In one interview, Cummings mentioned that Cinder’s co-founders were former officers at the Central Intelligence Agency, which led the applicant to drop off the call. The company never heard from him again.
“Out of all the companies that these people could apply to, they are applying to a company run by ex-CIA people and a North Korea expert,” Cummings said. “I don’t think that we were uniquely targeted, but we might be uniquely aware of it.”
To fool employers, North Korea often relies on laptop farms run by middlemen in the U.S. who install remote desktop software that allows North Koreans to log in to internal company servers from overseas while creating the impression they are in the U.S.
Federal prosecutors alleged last month that Pyongyang paid a Tennessee man a monthly fee for receiving and booting up work laptops at his Nashville home that North Koreans posing as IT workers used to defraud multiple U.S. media companies, a Portland-based technology company and a British financial institution.
Matthew Knoot, 38 years old, was allegedly promised $500 per laptop—plus 20% of net profits—by his North Korean handler who went by the name Yang Di, according to the indictment. He earned substantially less—only about $15,100 over a 13-month period. Knoot entered a plea of not guilty and is scheduled to go on trial in October. His lawyer didn’t respond to a request for comment.

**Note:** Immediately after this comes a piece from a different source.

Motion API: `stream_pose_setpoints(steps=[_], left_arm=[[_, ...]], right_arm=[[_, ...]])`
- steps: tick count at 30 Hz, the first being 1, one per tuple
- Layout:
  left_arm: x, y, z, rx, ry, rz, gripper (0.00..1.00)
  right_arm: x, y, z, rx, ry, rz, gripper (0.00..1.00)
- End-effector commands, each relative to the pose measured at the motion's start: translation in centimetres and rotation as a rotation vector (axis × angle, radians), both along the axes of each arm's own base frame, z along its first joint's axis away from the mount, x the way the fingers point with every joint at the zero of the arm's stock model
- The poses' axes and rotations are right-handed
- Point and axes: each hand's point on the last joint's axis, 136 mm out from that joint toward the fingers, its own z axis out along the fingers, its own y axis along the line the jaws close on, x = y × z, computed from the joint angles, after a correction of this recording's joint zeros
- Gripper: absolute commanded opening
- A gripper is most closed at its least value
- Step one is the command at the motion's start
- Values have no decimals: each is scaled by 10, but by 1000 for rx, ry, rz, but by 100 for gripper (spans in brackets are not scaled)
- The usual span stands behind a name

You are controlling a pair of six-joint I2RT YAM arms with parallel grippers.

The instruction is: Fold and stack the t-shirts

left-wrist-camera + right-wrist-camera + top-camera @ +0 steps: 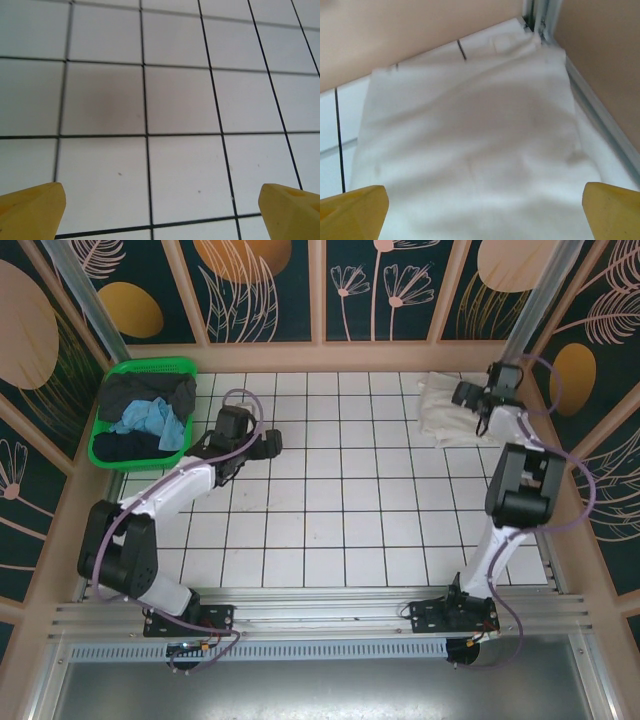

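The white t-shirt [432, 415] lies folded flat in the far right corner of the tiled table [340, 500], with its far edge close to the back wall [330, 357]. The right gripper [463, 396] hangs directly over the shirt's right part, at the end of an arm that reaches up from the near edge.

In the right wrist view the white t-shirt [470, 140] spreads out below the right gripper [485, 212]. Its yellow fingertips [355, 207] sit at the two bottom corners, spread wide and holding nothing. Whether the tips touch the fabric cannot be told.

This close view adds detail that the overhead one lacks: soft creases run across the cloth, and the shirt's far corner reaches the metal corner post [540, 15]. Whether the pile is one shirt or several layered cannot be told.

The overhead view in turn gives the wider layout. The left gripper [270, 443] hovers over bare tiles left of centre, well apart from the shirt. Near it, in the far left corner, a green basket [150, 365] holds dark garments [150, 395] and a light blue cloth [150, 420].

From the left wrist, the left gripper [160, 207] is wide open and empty, with white tiles, black grid lines and a faint shadow beneath it
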Motion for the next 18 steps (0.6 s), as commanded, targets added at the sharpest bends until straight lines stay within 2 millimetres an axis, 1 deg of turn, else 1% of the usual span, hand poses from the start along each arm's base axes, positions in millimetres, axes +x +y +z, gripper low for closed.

Each of the companies thought it had hired a U.S. citizen identified in court papers as “Andrew M.” The North Koreans were paid over $250,000 by each company from summer 2022 to summer 2023, and filed false reports with the Internal Revenue Service using the stolen identity.
In some instances, the North Korean hires actually provided IT assistance to the companies—apparently seeking a paycheck that was at least partially claimed by Pyongyang.
The cyber operatives have used their access to company networks to steal intellectual property or quietly open a backdoor to launch cyberattacks.
When Mandiant, Google Cloud’s cyber-threat division, shared nearly 800 email addresses suspected of belonging to North Korean IT workers with various private-sector security partners earlier this year, it found that around 10% of the accounts were used to apply for jobs between February and August, netting 236 conversations with recruiters.
In at least five cases, job inquiries were sent to a critical infrastructure organization in the U.S. and elsewhere, Barnhart said.
In May, federal prosecutors unsealed an indictment alleging an Arizona woman and a man in Ukraine were part of a network of laptop-farms that resulted in over 300 U.S. companies unknowingly hiring people with ties to North Korea, prosecutors said.
Applicants assumed the identities of at least 60 U.S. citizens—some at different companies simultaneously, sending $6.8 million of revenue overseas to Pyongyang, prosecutors said.
The targeted companies included a major television network, a Silicon Valley tech company, an aerospace and defense company, an American car manufacturer, a luxury retail store and a media and entertainment company, according to the Justice Department. At least three unsuccessful attempts were made to infiltrate U.S. government agencies.